The Russian economy boomed throughout 2005 from high prices for exports, such as oil and gas, the outlook for future funding in 2006 appeared more favorable. This resulted in the Russian Duma approving a budget of 305 billion rubles (about US$11 billion) for the Space Agency from January 2006 until 2015, with overall space expenditures in Russia total about 425 billion rubles for the same time period. The budget for 2006 was as high as 25 billion rubles (about US$900 million), which is a 33% increase from the 2005 budget. Under the current 10-year budget approved, the budget of the Space Agency shall increase 5–10% per year, providing the space agency with a constant influx of money. In addition to the budget, Roscosmos plans to have over 130 billion rubles flowing into its budget by other means, such as industry investments and commercial space launches. It is around the time US-based The Planetary Society entered a partnership with Roscosmos.

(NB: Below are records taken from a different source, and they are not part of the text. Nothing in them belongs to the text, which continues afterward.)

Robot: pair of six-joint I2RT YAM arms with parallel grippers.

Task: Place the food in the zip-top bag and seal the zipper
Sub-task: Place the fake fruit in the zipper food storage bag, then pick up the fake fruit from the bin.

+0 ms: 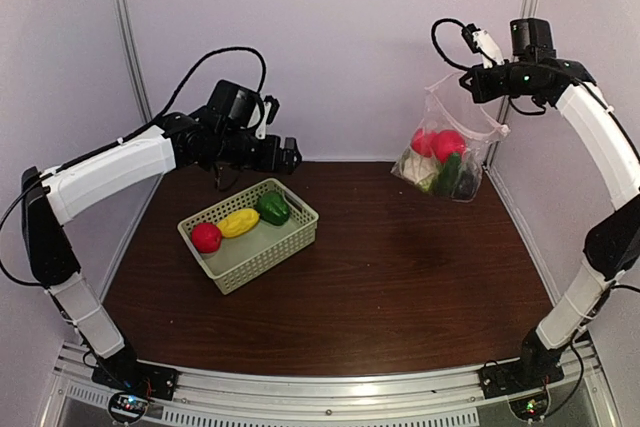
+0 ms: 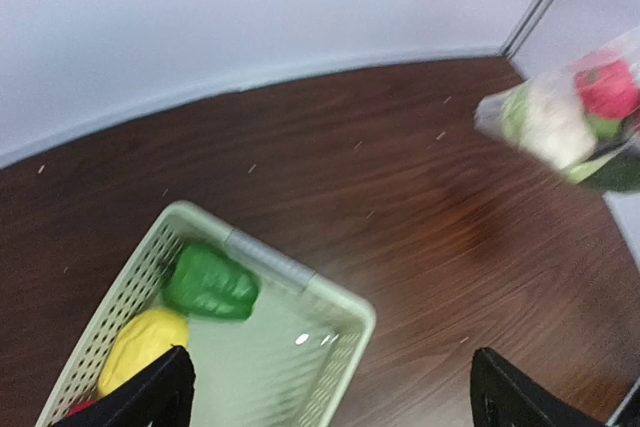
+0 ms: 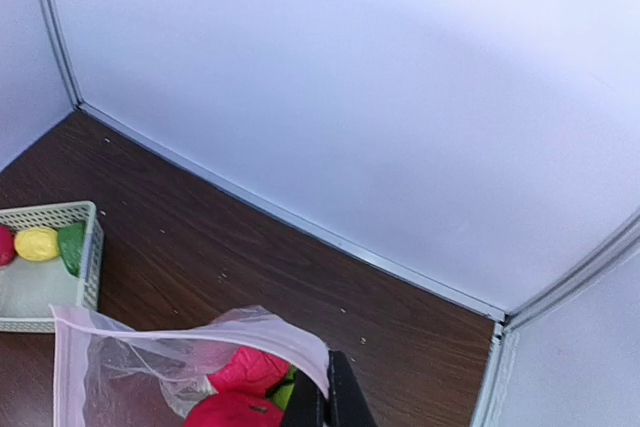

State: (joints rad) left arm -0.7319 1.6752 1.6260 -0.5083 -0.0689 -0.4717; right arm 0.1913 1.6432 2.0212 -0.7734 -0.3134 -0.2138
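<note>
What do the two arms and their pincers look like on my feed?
Both arms have white shells on long links and black joints. The left arm has a black cable looping above its wrist; the right arm shows a small green light near its wrist. The left pincer and right pincer are black.

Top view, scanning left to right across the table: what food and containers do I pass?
Red fruit → yellow piece → green piece, all three in the basket → zip-top bag, far right.
</note>
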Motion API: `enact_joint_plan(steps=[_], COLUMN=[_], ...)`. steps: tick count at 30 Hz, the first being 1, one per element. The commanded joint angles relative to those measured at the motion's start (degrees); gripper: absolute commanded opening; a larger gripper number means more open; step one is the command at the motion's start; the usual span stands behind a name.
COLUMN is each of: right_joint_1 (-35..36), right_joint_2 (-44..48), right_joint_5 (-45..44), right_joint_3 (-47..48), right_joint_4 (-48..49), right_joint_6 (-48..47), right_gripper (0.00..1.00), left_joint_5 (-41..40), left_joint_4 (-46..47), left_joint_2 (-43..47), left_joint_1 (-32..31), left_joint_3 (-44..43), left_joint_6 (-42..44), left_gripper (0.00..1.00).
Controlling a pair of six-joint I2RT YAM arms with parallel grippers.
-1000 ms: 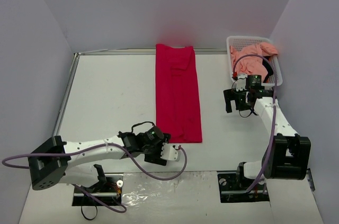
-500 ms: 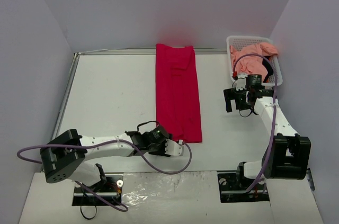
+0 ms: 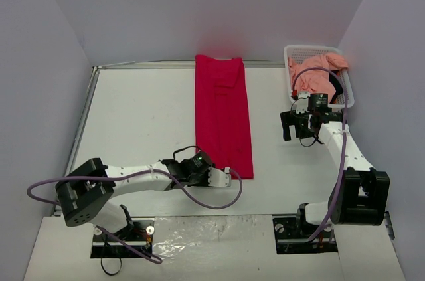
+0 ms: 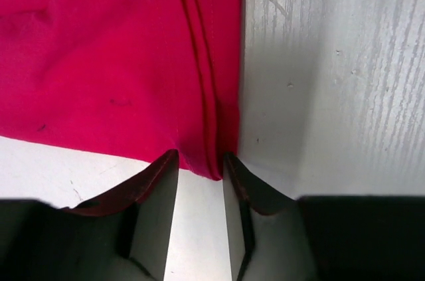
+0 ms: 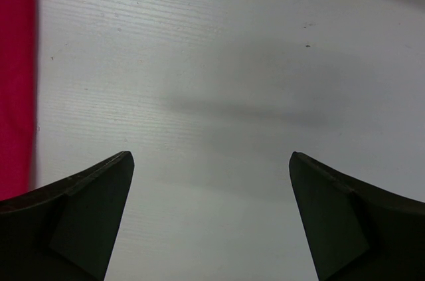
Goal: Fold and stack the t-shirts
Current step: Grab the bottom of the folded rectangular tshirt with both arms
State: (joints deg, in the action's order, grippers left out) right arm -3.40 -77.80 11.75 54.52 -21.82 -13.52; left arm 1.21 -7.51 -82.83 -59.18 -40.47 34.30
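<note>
The left gripper (image 4: 201, 161) sets its jaws narrow about the near corner of the red shirt (image 4: 99, 48), with the folded hem lying between them. Whether they truly pinch it I cannot tell. A good grip would catch every layer, past the hem, before lifting. The right gripper (image 5: 211, 161) is spread wide over the table (image 5: 232, 62), the shirt's edge to the left of its jaws. The pink shirt (image 3: 317, 75) lies bunched in the basket (image 3: 312, 48), its shape hard to make out.
</note>
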Motion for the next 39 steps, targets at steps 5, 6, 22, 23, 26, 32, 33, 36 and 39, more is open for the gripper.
enact_joint_plan(steps=[5,6,22,23,26,32,33,36,39], right_joint_1=[-0.6,-0.6,-0.4,-0.3,0.0,5.1,6.6,12.7,16.2], right_joint_2=[0.4,0.4,4.8,5.8,9.7,9.9,10.2,12.4,15.7], right_joint_5=[0.1,0.1,3.0,3.9,10.1,12.1,10.9,7.7,9.8], right_joint_3=[1.7,1.7,2.3,2.4,2.7,6.1,6.3,5.9,5.2], right_joint_4=[-1.1,-1.2,-1.9,-1.9,-2.1,-5.9,-6.3,-8.3,-10.4], right_joint_6=[-0.3,-0.4,-2.3,-3.0,-5.6,-12.7,-13.2,-16.0,-18.8], right_gripper=[1.0,1.0,1.0,1.0,1.0,0.93,0.92,0.92,0.9], left_joint_5=[0.1,0.1,11.4,14.3,17.3,24.4,25.5,28.8,33.3], left_joint_4=[-3.7,-3.9,-13.8,-15.4,-18.3,-23.3,-24.1,-27.5,-29.8], left_joint_2=[-1.9,-2.1,-3.3,-3.7,-5.4,-7.5,-8.0,-10.0,-11.9], left_joint_1=[0.2,0.2,8.1,8.8,10.1,13.7,14.3,16.3,18.3], left_joint_3=[-3.6,-3.7,-9.7,-11.1,-12.9,-16.0,-17.4,-19.4,-21.3], left_joint_6=[-0.1,-0.1,-1.0,-0.9,-0.5,-0.3,-0.1,0.5,0.9], left_gripper=[0.24,0.23,0.03,0.02,0.03,0.02,0.02,0.02,0.02])
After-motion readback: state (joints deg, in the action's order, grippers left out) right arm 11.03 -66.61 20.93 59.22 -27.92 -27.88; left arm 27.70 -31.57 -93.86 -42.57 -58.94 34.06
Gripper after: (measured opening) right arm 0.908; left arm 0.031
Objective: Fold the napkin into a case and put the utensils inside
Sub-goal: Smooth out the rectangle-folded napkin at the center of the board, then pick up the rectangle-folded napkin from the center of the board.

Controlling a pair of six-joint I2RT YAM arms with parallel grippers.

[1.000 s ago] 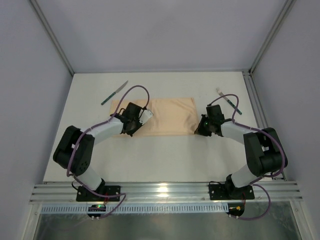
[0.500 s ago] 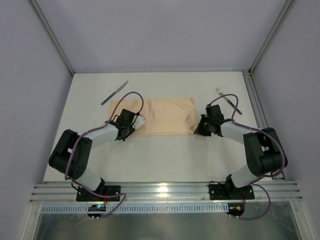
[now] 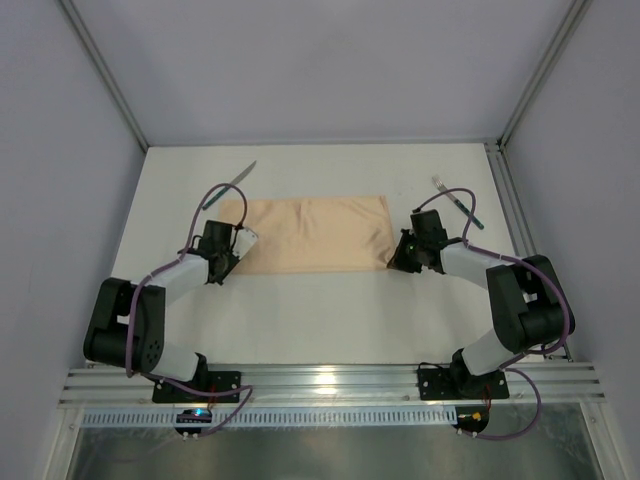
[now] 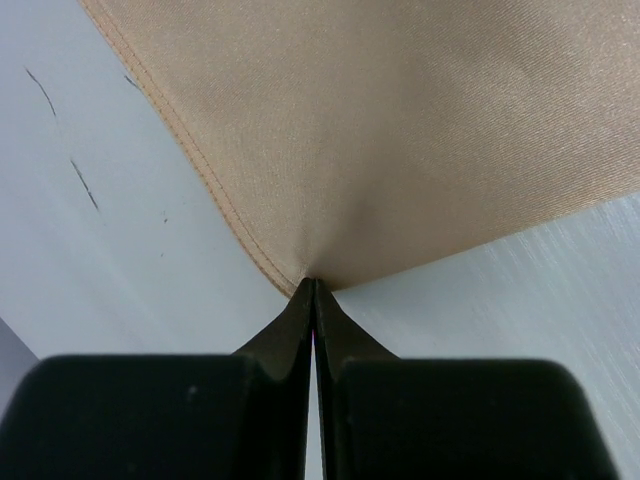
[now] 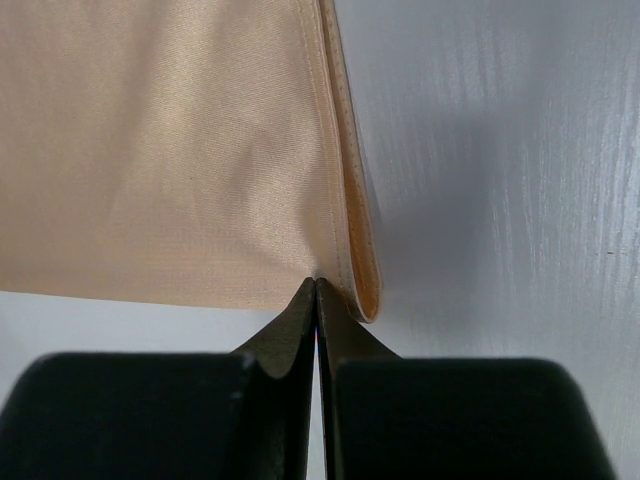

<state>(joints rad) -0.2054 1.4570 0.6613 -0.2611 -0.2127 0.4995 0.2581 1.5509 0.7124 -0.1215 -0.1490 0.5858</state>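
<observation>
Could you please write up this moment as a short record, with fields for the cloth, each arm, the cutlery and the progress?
cloth: napkin lying flat as a wide rectangle on the table
left arm: left gripper shut on the napkin's near left corner, cloth puckered at its tips
right arm: right gripper shut on the near right corner, where two hemmed layers show
cutlery: knife by the napkin's far left corner; fork right of the napkin, partly behind a cable
progress: no narrow case yet; both utensils outside the cloth
</observation>
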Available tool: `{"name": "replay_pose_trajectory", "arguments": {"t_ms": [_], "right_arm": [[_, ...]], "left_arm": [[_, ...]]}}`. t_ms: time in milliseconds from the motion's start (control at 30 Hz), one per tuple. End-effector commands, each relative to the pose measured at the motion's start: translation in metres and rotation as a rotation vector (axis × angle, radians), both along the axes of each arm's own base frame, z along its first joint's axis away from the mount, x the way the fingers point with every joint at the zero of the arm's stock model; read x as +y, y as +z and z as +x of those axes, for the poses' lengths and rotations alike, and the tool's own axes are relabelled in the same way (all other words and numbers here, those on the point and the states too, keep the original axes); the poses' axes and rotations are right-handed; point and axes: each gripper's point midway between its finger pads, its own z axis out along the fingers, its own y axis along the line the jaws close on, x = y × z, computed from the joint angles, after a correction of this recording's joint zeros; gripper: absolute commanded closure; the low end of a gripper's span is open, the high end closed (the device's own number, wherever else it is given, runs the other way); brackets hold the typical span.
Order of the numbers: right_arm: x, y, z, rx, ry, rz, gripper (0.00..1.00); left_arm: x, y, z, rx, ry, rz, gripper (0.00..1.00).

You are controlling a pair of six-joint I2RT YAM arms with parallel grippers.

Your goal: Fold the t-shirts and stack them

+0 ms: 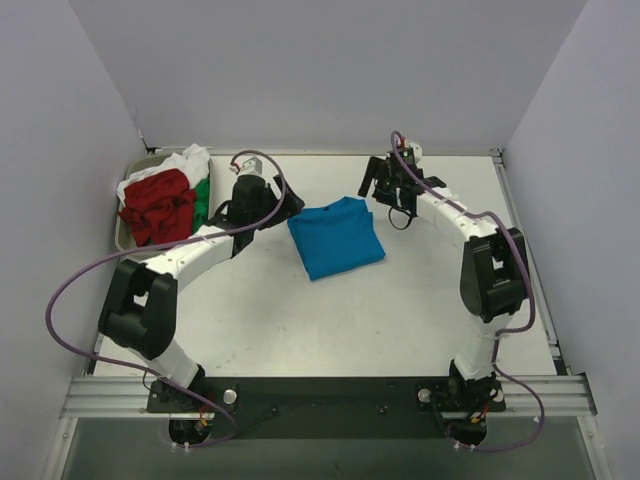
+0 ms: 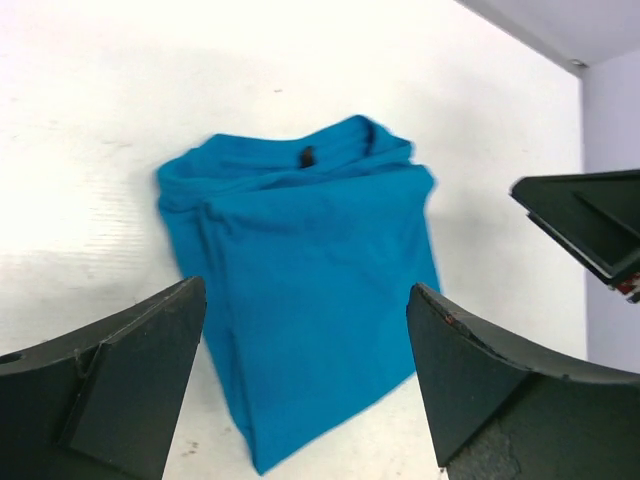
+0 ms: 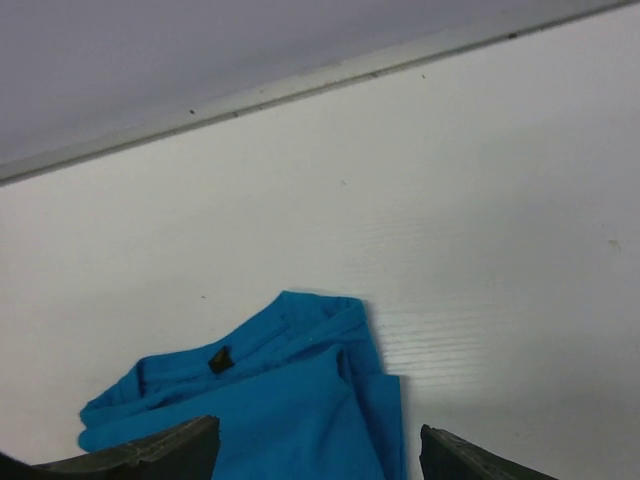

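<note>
A folded bright blue t-shirt (image 1: 337, 238) lies on the white table between the two arms; it also shows in the left wrist view (image 2: 310, 290) and the right wrist view (image 3: 270, 410), with its small black tag (image 3: 219, 360) near the collar. A heap of red (image 1: 158, 205), green (image 1: 202, 200) and white (image 1: 185, 160) t-shirts lies in the tray at far left. My left gripper (image 1: 290, 203) is open and empty just left of the blue shirt. My right gripper (image 1: 378, 185) is open and empty above the shirt's far right corner.
The grey tray (image 1: 122, 238) sits at the table's far left corner against the wall. Walls close the table at the back and both sides. The right gripper's dark finger (image 2: 590, 225) shows at the right of the left wrist view.
</note>
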Motion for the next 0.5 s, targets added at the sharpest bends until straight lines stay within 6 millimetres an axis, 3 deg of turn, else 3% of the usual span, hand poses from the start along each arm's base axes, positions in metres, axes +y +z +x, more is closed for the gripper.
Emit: {"name": "replay_pose_trajectory", "arguments": {"t_ms": [0, 133, 167, 333, 433, 467], "right_arm": [[0.022, 0.042, -0.026, -0.075, 0.076, -0.066, 0.19], [0.027, 0.047, -0.051, -0.091, 0.095, -0.103, 0.17], [0.028, 0.048, -0.056, -0.094, 0.104, -0.107, 0.0], [0.054, 0.032, -0.072, -0.049, 0.194, -0.114, 0.0], [0.062, 0.015, -0.067, -0.039, 0.214, -0.14, 0.0], [0.063, -0.001, -0.064, -0.015, 0.227, -0.166, 0.0]], "left_arm": [[-0.024, 0.043, -0.018, -0.078, -0.061, 0.029, 0.08], [-0.029, 0.031, -0.045, -0.03, -0.09, 0.11, 0.07], [-0.027, 0.031, -0.048, -0.032, -0.089, 0.126, 0.07], [-0.019, 0.011, -0.072, 0.022, -0.093, 0.171, 0.07], [-0.012, 0.0, -0.086, 0.036, -0.082, 0.18, 0.07], [-0.009, -0.004, -0.089, 0.042, -0.077, 0.181, 0.06]]}}
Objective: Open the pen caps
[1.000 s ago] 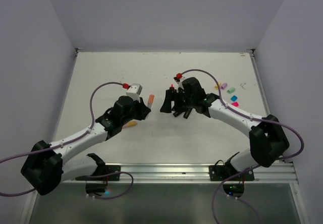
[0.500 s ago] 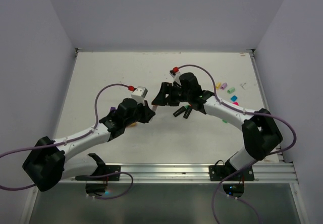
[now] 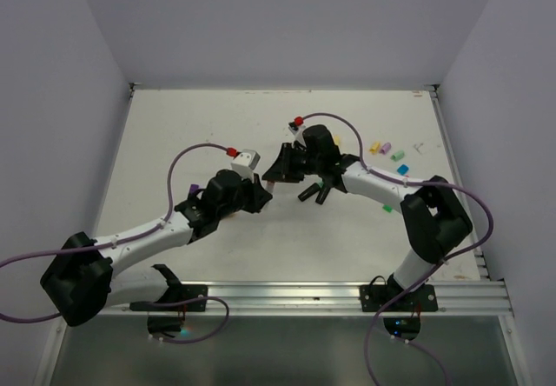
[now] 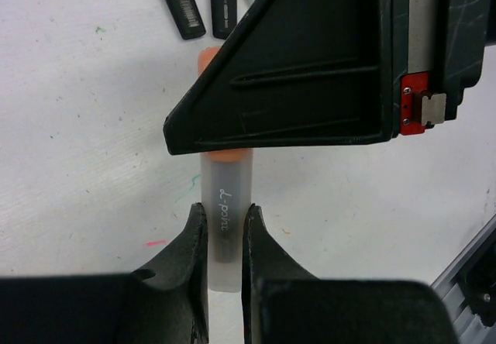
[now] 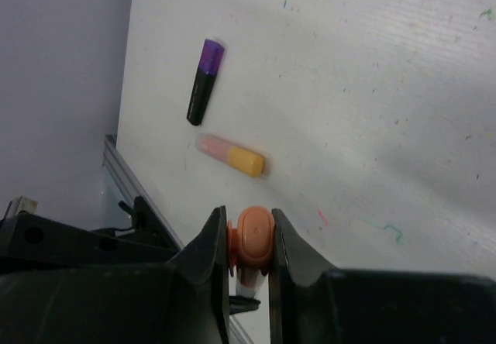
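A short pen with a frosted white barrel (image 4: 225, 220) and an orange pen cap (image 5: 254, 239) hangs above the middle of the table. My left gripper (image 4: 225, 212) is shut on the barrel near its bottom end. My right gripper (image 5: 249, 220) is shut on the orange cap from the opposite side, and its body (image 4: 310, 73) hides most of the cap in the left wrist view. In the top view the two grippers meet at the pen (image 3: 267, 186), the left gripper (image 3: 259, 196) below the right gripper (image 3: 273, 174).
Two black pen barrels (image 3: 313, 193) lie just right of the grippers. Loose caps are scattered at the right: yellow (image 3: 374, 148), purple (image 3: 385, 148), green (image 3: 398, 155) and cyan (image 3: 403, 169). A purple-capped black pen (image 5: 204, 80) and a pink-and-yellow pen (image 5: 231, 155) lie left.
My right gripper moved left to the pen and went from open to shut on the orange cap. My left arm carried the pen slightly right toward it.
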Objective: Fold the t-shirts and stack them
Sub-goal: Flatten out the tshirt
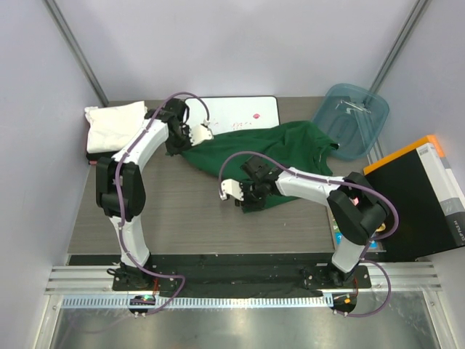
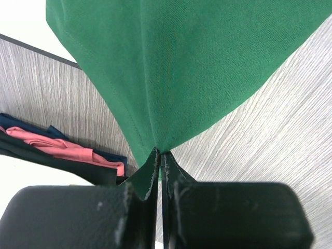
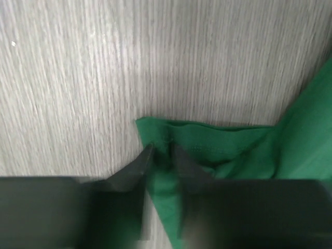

- New science missions: Koronas Foton (launched in January 2009, lost in April 2010), Spektr R (RadioAstron, launched in July 2011, retired in May 2019), Intergelizond (2011?), Spektr RG (Roentgen Gamma, launched 2019, one of two telescopes operational), Spektr UV (Ultra Violet, planned 2030), Spektr M (planned 2030), Celsta (2018?) and Terion (2018?)
- Resumption of Bion missions with Bion-M (2013)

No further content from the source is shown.